• [Activity] Your task is to return the data below, word for word.
<<<<
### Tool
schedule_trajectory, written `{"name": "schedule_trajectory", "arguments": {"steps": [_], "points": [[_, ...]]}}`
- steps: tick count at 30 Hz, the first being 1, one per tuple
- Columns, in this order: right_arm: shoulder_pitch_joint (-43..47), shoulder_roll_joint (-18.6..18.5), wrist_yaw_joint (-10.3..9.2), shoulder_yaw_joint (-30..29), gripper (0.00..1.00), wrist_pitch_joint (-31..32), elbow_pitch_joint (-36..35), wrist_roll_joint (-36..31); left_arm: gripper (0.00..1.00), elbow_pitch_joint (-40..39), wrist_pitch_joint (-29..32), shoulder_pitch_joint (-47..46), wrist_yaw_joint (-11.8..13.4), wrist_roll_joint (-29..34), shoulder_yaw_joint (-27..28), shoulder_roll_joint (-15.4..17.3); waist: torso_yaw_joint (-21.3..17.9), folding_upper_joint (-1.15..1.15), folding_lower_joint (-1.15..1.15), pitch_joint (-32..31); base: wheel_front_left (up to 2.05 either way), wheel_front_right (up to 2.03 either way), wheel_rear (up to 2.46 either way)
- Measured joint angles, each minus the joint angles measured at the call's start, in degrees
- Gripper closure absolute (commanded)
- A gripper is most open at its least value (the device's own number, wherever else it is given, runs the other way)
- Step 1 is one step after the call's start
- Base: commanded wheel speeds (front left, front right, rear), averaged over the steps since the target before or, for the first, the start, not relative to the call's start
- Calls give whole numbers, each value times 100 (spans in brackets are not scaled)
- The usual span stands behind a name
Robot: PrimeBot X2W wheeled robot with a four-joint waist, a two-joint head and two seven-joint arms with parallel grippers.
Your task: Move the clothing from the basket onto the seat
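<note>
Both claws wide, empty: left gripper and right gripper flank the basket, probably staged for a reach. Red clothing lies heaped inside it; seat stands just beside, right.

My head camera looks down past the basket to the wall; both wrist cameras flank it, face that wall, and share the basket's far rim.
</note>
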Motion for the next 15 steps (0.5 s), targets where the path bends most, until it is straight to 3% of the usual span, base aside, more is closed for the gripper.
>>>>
• [Solution below]
### Tool
schedule_trajectory, written `{"name": "schedule_trajectory", "arguments": {"steps": [_], "points": [[_, ...]]}}`
- steps: tick count at 30 Hz, the first being 1, one per tuple
- Columns, in this order: right_arm: shoulder_pitch_joint (-43..47), shoulder_roll_joint (-18.6..18.5), wrist_yaw_joint (-10.3..9.2), shoulder_yaw_joint (-30..29), gripper (0.00..1.00), wrist_pitch_joint (-31..32), elbow_pitch_joint (-36..35), wrist_roll_joint (-36..31); left_arm: gripper (0.00..1.00), elbow_pitch_joint (-40..39), wrist_pitch_joint (-29..32), shoulder_pitch_joint (-47..46), wrist_yaw_joint (-11.8..13.4), wrist_roll_joint (-29..34), shoulder_yaw_joint (-27..28), shoulder_roll_joint (-15.4..17.3); waist: torso_yaw_joint (-21.3..17.9), folding_upper_joint (-1.15..1.15), folding_lower_joint (-1.15..1.15), pitch_joint (-32..31); base: wheel_front_left (up to 2.05 either way), wheel_front_right (up to 2.03 either way), wheel_rear (up to 2.46 either way)
- Measured joint angles, each minus the joint angles measured at the call's start, in degrees
- Gripper closure absolute (commanded)
- A gripper is most open at its least value (the device's own number, wherever else it is given, runs the other way)
- Step 1 is one step after the call's start
- Base: commanded wheel speeds (front left, front right, rear), averaged over the steps since the target before or, for the first, the start, not relative to the call's start
- Calls give whole numbers, each value times 100 (spans in brackets are not scaled)
- The usual span stands behind a name
Robot: PrimeBot X2W wheeled robot with a four-joint waist, a two-joint head and two seven-joint arms with parallel grippers.
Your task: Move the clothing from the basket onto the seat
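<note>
Both claws wide, empty: left gripper and right gripper flank the basket, probably staged for a reach. Red clothing lies heaped inside it; seat stands just beside, right.

My head camera looks down past the basket to the wall; both wrist cameras flank it, face that wall, and share the basket's far rim.
</note>
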Motion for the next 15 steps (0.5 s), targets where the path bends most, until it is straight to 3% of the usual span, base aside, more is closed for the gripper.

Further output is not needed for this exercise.